Had the good woman been a mile down the brook she could have heard him—she was only in the next room. "Bring in the boots—two pairs this time—we're going fishing. And, Marie—has the chauffeur had anything to eat?"

"Yes, monsieur."

"Anything to drink?"

"No, monsieur."

"What! Hand him this," and he grabbed a half-empty bottle from the table.

I sprang forward and caught it before Marie got her fingers around it.

"Not if I know it!" I cried. "We've got to get back to Dives. When he lands me inside my garden at the inn he shall have a magnum, but not a drop till he does."


When the two had gone the Sculptor and I leaned back in our chairs and lighted fresh cigars. My enthusiasm has not cooled for the sports of my youth. With a comfortable stool, a well-filled basket, and a long jointed rod, I, like many another staid old painter, can still get an amazing amount of enjoyment watching a floating cork, but I didn't propose to follow those two lunatics. I knew the Man from the Quarter—had known him from the day of his birth—and knew what he would do and where he would go (over his head sometimes) for a poor devil of a fish half as long as his finger, and I had had positive evidence of what the other web-footed duck thought of ice-cold water.

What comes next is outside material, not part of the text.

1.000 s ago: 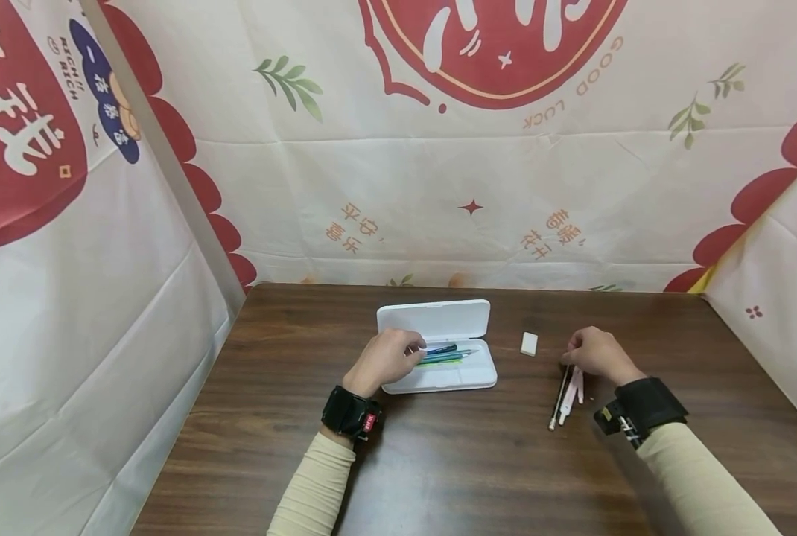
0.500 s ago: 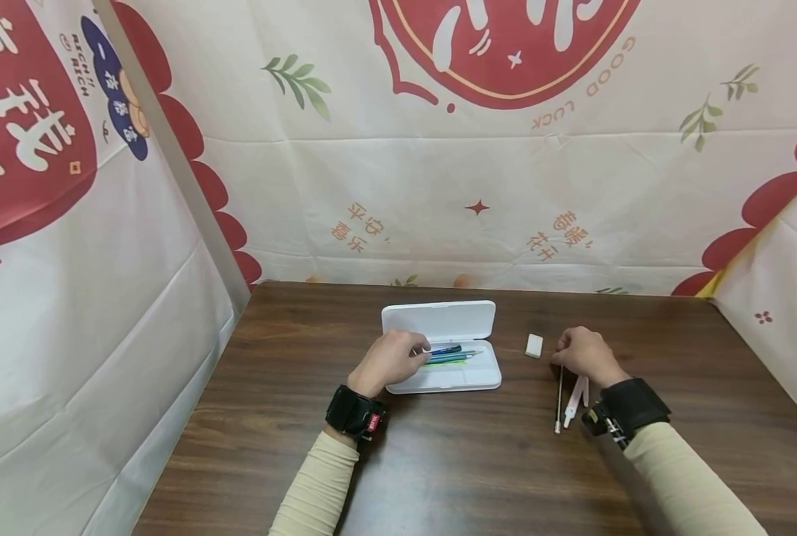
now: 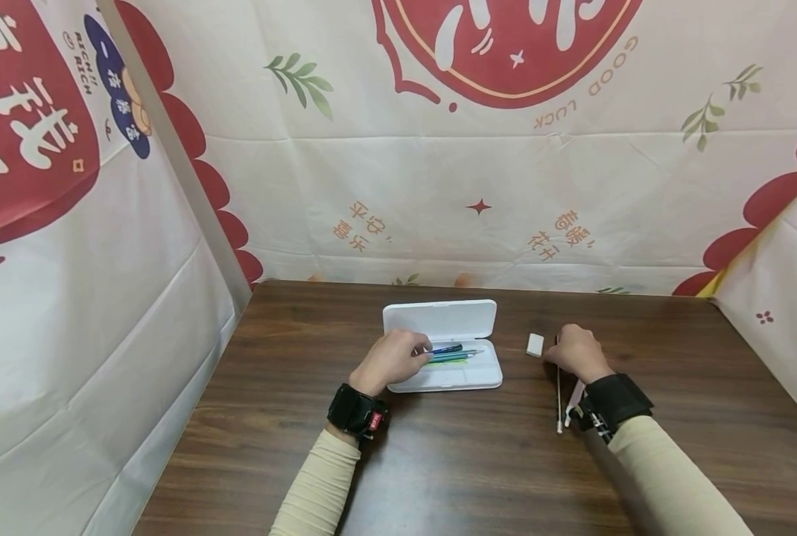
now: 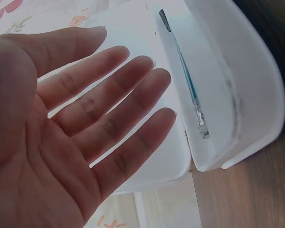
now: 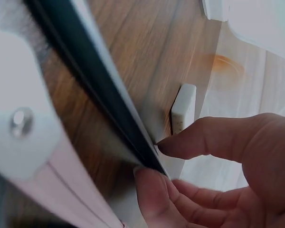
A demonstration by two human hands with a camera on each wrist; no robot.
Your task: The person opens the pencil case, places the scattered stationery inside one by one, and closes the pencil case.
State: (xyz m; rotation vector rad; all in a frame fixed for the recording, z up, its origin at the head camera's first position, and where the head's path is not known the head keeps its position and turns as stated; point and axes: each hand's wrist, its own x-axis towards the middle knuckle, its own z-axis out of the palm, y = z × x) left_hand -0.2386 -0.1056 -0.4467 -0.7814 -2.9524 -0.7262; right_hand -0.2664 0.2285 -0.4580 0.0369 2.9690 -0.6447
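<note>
While the right hand pinches the dark pencil between thumb and fingertip, the left hand lies over the left end of the white case, its fingers loosely spread and holding nothing; whether it touches the case, I cannot tell. The pencil runs from the right hand's fingertips back toward the person, so the grip is near its far end; whether its near end rests on the table is unclear. It looks light, stiff and smooth, likely to swing or roll under so small a pinch, and its point, if it has one, could snap; a hold nearer the middle of the shaft should balance better. Just beside the pencil, partly beneath the right wrist, is the pink tool, whose riveted legs look rigid and probably best taken near the rivet. Left of the right hand sits the eraser, probably light and a little soft, best gripped by its sides. Several pens lie in the case by the left hand's fingertips.
</note>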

No, I'd take a little sugar in mine, if you please, and put a drop of—but the Sculptor had already foreseen and was then forestalling my needs, so we leaned back in our chairs once more.

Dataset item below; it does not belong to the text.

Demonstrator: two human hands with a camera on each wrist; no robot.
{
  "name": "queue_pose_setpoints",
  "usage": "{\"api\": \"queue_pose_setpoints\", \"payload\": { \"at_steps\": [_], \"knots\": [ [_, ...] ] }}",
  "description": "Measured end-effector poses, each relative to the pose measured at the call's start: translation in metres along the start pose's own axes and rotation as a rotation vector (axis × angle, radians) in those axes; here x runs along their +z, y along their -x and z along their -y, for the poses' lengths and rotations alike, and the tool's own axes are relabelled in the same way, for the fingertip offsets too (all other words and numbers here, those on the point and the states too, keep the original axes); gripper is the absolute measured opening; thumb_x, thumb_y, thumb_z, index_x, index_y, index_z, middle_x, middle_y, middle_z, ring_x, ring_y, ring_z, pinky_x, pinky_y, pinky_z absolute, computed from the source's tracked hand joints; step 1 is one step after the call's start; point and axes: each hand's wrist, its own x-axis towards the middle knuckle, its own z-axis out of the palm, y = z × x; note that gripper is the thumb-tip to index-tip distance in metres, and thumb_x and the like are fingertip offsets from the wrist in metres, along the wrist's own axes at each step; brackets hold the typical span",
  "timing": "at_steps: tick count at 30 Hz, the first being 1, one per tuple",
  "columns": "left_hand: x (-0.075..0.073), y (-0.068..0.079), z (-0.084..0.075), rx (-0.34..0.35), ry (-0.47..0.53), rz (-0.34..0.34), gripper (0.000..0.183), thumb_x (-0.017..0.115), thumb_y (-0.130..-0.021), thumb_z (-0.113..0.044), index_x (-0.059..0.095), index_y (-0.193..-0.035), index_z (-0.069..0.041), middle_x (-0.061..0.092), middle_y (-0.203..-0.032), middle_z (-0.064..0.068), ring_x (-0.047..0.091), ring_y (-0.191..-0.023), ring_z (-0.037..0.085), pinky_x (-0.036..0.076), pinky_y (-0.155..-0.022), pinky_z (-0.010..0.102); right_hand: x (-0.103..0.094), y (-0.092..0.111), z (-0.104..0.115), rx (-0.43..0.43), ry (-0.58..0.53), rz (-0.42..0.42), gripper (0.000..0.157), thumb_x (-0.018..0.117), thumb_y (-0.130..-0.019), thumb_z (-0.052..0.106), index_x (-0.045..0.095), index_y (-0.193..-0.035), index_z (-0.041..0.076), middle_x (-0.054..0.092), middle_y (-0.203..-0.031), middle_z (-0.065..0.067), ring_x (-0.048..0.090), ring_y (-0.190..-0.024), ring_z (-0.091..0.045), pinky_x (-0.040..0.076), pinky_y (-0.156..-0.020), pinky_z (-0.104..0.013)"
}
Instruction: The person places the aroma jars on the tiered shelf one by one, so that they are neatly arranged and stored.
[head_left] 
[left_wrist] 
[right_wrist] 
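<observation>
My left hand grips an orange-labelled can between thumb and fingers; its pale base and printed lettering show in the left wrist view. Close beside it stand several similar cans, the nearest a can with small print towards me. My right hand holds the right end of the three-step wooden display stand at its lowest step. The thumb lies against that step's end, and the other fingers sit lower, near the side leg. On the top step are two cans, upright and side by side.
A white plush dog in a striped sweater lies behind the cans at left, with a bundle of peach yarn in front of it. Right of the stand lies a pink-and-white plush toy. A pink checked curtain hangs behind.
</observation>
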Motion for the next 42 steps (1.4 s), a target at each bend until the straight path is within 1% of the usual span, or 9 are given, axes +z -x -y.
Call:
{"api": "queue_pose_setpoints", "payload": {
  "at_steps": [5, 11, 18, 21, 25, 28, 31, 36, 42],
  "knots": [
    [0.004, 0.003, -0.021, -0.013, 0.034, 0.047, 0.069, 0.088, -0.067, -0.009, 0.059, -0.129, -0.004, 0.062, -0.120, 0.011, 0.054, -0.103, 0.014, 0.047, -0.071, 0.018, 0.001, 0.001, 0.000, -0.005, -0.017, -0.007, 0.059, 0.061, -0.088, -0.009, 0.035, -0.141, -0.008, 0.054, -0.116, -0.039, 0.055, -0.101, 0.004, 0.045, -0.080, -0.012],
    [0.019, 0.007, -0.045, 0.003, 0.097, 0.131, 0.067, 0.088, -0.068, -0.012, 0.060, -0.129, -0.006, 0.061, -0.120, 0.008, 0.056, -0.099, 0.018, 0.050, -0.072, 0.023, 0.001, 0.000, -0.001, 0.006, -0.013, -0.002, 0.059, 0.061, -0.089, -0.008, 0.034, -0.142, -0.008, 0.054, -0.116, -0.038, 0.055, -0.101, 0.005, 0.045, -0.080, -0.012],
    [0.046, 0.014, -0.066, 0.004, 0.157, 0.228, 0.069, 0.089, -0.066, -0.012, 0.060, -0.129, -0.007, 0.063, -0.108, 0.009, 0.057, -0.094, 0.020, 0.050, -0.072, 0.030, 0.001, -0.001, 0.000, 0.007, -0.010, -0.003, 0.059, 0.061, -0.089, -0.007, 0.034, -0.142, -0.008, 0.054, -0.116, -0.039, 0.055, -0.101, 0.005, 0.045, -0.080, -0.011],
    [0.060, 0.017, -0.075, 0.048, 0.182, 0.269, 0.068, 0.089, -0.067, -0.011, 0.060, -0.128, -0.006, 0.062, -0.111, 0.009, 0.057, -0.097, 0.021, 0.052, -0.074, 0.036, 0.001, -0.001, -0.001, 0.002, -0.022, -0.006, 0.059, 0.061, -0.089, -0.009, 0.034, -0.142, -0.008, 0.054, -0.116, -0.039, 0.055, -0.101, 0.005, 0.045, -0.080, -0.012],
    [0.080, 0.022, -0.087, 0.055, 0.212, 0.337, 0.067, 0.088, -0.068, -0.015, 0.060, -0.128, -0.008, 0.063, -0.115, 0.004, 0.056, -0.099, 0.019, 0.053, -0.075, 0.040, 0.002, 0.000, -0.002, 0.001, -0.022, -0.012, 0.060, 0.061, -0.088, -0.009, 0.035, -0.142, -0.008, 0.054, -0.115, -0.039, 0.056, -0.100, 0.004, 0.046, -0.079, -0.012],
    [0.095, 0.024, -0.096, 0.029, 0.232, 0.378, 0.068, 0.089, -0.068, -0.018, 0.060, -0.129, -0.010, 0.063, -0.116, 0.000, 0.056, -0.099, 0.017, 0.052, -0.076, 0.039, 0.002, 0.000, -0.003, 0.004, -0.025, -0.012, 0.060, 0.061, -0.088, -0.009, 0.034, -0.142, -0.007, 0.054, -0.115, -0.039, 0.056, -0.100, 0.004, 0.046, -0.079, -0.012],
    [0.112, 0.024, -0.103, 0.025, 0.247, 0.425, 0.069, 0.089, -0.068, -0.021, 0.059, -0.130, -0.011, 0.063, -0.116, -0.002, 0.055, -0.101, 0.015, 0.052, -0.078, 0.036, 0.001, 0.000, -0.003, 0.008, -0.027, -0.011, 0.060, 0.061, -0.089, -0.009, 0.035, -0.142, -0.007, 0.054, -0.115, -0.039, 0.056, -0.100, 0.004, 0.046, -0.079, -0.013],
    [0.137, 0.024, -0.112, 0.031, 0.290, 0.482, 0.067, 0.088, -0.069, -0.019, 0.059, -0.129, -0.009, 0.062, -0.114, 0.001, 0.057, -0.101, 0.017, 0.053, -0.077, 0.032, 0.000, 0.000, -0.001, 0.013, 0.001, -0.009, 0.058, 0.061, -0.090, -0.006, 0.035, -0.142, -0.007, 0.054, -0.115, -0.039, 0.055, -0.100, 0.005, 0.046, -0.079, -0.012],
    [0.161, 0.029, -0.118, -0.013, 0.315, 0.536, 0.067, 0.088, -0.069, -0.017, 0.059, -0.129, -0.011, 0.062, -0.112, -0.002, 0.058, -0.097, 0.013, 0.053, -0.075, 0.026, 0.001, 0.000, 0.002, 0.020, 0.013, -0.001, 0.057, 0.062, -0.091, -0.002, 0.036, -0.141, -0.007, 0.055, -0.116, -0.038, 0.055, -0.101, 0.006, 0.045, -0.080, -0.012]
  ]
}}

Again the talk covered wide reaches.

"Great boy, Knight," broke out the Sculptor in a sudden burst of enthusiasm over his friend. "You ought to see him handle a crowd when he's at work. He knows the French people—never gets mad. He bought a calf for Marie last week, and drove it home himself. Told me it had ten legs, four heads, and twenty tails before he got it here. Old woman lost hers and Knight bought her another—he'd bring her a herd if she wanted it. All the way from the market the boys kept up a running fire of criticism. When the ringleader came too near, Knight sprang at him with a yelp like a dog's. The boy was so taken aback that he ran. Then Knight roared with laughter, and in an instant the whole crowd were his friends—two of them helped him get the calf out of town. When a French crowd laughs with you you can do anything with them. He had had more fun bringing home that calf, he told me, than he'd had for weeks, and he's a wonder at having a good time."

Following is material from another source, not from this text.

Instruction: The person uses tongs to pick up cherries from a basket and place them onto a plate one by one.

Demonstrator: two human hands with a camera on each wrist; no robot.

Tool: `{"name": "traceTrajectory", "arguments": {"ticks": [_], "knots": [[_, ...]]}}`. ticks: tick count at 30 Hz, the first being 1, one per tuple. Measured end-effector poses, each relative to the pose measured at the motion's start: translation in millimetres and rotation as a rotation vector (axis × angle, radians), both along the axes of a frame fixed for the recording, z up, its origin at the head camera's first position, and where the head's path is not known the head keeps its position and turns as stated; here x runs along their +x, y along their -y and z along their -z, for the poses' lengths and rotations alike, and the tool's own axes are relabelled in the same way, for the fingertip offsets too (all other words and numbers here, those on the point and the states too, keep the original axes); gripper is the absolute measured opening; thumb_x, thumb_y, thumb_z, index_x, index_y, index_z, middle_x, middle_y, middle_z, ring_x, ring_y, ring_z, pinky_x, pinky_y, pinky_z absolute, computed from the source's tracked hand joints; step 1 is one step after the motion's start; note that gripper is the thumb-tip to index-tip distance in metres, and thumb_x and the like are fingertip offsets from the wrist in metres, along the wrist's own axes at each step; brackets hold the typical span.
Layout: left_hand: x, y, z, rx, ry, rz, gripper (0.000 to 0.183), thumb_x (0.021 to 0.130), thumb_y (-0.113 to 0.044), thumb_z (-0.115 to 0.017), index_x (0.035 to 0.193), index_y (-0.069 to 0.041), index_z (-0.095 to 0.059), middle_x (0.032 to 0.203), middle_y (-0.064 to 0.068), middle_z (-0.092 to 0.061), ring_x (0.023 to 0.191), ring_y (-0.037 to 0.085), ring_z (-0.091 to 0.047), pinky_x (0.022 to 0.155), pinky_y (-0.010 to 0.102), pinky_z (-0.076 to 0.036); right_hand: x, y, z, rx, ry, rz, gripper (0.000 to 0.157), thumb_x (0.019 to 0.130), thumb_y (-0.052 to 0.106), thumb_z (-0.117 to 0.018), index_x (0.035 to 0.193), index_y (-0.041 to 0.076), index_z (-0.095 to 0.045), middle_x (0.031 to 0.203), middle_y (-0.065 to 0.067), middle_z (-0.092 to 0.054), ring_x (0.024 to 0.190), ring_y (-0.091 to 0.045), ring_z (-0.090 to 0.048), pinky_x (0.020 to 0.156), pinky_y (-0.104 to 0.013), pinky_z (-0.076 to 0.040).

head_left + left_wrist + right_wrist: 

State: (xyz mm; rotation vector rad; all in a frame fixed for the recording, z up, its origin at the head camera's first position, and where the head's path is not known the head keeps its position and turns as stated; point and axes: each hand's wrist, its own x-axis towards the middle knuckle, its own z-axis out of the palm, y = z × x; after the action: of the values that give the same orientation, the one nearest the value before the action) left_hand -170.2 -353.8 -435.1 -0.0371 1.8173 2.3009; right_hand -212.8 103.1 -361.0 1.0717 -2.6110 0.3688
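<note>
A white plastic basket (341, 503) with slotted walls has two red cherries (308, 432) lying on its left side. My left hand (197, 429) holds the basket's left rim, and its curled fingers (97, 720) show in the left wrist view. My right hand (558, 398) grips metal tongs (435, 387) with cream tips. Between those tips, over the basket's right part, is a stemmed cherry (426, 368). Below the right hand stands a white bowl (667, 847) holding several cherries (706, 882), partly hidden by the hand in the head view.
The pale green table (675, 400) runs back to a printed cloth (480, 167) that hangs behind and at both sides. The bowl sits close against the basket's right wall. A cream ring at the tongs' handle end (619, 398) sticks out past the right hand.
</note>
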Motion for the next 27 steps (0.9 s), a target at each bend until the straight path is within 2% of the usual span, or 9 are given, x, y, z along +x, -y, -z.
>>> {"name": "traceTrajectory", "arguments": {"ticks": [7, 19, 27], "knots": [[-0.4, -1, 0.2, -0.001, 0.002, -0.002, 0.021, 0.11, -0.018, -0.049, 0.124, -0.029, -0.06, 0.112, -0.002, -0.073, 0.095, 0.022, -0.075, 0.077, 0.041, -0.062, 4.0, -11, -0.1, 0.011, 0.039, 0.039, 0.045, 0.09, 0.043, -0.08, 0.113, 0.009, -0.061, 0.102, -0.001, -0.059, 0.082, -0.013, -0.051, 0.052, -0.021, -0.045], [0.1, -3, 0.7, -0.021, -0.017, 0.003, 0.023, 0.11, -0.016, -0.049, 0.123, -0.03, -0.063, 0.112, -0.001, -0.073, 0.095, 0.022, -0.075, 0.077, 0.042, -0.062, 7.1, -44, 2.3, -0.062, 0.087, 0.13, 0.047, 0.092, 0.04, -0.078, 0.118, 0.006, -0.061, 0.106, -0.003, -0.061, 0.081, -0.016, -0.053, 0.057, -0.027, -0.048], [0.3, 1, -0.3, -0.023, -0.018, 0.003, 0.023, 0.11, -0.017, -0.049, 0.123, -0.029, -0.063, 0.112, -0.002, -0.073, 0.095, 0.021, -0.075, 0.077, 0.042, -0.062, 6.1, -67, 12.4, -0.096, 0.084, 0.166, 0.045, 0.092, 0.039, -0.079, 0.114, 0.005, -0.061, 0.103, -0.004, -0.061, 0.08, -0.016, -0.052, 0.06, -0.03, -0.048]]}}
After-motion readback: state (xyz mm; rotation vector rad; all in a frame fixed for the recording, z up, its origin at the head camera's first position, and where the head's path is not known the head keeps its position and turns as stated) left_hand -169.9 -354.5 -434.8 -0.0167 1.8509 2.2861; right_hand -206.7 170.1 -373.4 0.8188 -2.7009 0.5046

Then followed—much of which was news to me—an account of the painter's earlier life and successes.

He was born in Paris, August 3, 1873; his father, Ridgway Knight, the distinguished painter, and his mother, who was Rebecca Morris Webster, both being Philadelphians. Not only is he, therefore, of true American descent, but his eight great-grandparents were Americans, dating back to Thomas Ridgway, who was born in Delaware in 1713. Thus by both the French and American laws he is an American citizen.

At fourteen he was sent to Chigwell School in England by his father, to have "art knocked out of him" by the uncongenial surroundings of the quiet old school where the great William Penn had been taught to read and write. He left in 1890, having won the Special Classical Prize, Oxford and Cambridge certificate Prize, besides prizes for carpentering, gymnasium, running, and "putting the weight."

At home the boy always drew and painted for pleasure, as well as at school during the half-holidays. Some water-colors made during a holiday trip in Brittany in 1890 decided his father to allow him to follow art as a career. He entered Julian's studio, with Jules Lefebvre and Tony Robert-Fleury as professors in 1891, and studied from the nude during the five following winters. His principal work was, however, done in the country at and around Poissy, under the guidance of his father.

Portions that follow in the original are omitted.